The improvement in the model after accounting for random effects (model 3) confirmed the presence of spatial clustering or small-scale heterogeneity of schistosomiasis infection [39]. Our analysis could benefit from using Bayesian methods to account for such spatial dependence, however, the sampling design was not optimized for spatial analysis [40, 41].

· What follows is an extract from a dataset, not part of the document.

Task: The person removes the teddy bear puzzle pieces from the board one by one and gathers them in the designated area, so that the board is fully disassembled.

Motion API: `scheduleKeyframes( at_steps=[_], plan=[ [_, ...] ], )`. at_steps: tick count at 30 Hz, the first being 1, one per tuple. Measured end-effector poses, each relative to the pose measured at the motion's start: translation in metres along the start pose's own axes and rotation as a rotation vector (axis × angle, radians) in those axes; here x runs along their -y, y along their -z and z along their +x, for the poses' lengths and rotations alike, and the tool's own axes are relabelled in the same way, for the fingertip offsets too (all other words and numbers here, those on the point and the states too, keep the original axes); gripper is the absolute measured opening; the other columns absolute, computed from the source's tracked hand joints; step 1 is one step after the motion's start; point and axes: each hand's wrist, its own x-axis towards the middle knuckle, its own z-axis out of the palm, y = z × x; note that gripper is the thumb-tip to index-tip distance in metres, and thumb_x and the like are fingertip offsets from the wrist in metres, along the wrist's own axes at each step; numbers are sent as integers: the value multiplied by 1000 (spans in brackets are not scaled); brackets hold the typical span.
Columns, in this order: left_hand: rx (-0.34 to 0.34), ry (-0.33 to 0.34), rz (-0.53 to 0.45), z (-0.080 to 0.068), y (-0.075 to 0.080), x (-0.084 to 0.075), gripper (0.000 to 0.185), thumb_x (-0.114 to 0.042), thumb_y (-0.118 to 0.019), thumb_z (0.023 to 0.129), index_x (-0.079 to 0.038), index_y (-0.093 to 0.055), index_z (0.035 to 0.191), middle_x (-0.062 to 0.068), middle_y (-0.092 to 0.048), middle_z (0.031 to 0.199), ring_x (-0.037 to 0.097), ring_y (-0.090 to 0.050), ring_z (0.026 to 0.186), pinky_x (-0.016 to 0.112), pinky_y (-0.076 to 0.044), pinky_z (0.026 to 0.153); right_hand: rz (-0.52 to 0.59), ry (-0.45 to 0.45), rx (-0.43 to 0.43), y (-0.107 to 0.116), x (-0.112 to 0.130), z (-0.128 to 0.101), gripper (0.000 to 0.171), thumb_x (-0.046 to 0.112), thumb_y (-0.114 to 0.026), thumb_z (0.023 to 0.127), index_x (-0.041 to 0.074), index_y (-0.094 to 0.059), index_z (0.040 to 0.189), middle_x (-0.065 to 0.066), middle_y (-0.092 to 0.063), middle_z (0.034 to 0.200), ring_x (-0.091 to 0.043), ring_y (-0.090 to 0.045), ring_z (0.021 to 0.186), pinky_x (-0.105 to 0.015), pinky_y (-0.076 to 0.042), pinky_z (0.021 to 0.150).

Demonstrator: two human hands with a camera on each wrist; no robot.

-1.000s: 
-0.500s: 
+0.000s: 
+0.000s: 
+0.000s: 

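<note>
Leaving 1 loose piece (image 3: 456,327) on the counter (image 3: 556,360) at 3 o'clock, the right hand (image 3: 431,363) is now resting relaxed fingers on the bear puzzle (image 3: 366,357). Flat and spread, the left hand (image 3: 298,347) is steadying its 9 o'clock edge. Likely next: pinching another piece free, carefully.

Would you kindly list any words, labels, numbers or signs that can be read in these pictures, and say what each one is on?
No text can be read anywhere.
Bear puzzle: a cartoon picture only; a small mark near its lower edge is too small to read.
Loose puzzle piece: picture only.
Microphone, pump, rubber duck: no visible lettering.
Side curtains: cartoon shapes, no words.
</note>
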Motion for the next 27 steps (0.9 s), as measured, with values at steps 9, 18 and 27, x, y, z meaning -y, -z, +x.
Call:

The significance of random effects further suggests that apart from well-researched factors, for example, the ones mentioned above, various unobserved agents influence the complexity of transmission accounting for the differences in schistosomiasis infection. An immediate example worth considering is water contact behavior, which is critical for transmission among school-aged children [42]. Heterogeneity may similarly be regulated by varying socio-cultural factors, which are also important to explore in order to properly target control regimes in a community; however, such studies are rare and usually comprise just a small component of large baseline studies conducted by control programmes [5, 39]. When available, such variables should be included in the model.

Although carried out using an exploratory approach, the category-specific effects of age and altitude on the intensity of infection do suggest an interesting epidemiological finding, but with broader implications for disease control. The immediate implication is that the epidemiology of schistosomiasis is complex. Evidently, there is a dynamic effect of risk factors with varying intensity of infection. In other words, the risk may vary at different levels of infection (model 3), but may also change at different levels of the risk factor, especially for continuous covariates such as age (Fig. 4a).

Conclusions

Control programmes need to take into consideration the varying intensity of infection. This will help to design and deploy cost-effective interventions. Higher infection intensity might require more frequent treatment regimes. It may also imply combining interventions for morbidity control using chemotherapy and controlling of intermediate host snails, in order to ensure sustainability. Use of models to find hotspots of urinary schistosomiasis of different intensities is necessary. This may assist in informing surveillance and response systems for the elimination and control of re-emerging tropical diseases such as schistosomiasis [4346].